Retype all of the data without changing a single word.
# # # # #
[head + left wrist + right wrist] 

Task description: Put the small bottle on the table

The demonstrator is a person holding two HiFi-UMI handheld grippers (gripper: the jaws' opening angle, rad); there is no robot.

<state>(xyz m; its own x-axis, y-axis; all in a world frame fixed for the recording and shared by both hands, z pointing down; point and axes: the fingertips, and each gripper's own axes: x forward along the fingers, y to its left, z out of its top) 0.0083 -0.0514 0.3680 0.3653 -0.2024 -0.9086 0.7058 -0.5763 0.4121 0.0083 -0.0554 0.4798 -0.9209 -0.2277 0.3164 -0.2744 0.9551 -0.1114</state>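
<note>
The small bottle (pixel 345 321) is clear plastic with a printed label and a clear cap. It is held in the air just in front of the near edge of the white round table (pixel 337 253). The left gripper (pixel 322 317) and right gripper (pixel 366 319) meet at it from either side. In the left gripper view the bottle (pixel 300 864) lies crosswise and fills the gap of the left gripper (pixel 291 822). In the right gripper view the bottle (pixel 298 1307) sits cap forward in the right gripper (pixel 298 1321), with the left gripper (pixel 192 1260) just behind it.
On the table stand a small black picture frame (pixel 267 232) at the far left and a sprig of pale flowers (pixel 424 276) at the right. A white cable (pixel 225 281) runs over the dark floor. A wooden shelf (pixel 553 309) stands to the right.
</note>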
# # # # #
◆ **Answer to the exercise**
[head + left wrist + right wrist] 

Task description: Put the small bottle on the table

The demonstrator is a person holding two HiFi-UMI handheld grippers (gripper: the jaws' opening angle, rad); there is no robot.

<state>(xyz m; its own x-axis, y-axis; all in a world frame fixed for the recording and shared by both hands, z pointing down; point and axes: the fingertips, and each gripper's own axes: x forward along the fingers, y to its left, z out of its top) 0.0083 -0.0514 0.3680 0.3653 -0.2024 -0.9086 0.7058 -0.5763 0.4121 0.0083 -0.0554 0.4798 -0.9209 -0.2277 0.3164 -0.2744 0.9551 -0.1114</state>
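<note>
The small bottle (pixel 345 321) is clear plastic with a printed label and a clear cap. It is held in the air just in front of the near edge of the white round table (pixel 337 253). The left gripper (pixel 322 317) and right gripper (pixel 366 319) meet at it from either side. In the left gripper view the bottle (pixel 300 864) lies crosswise and fills the gap of the left gripper (pixel 291 822). In the right gripper view the bottle (pixel 298 1307) sits cap forward in the right gripper (pixel 298 1321), with the left gripper (pixel 192 1260) just behind it.
On the table stand a small black picture frame (pixel 267 232) at the far left and a sprig of pale flowers (pixel 424 276) at the right. A white cable (pixel 225 281) runs over the dark floor. A wooden shelf (pixel 553 309) stands to the right.
</note>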

Above is the complete output.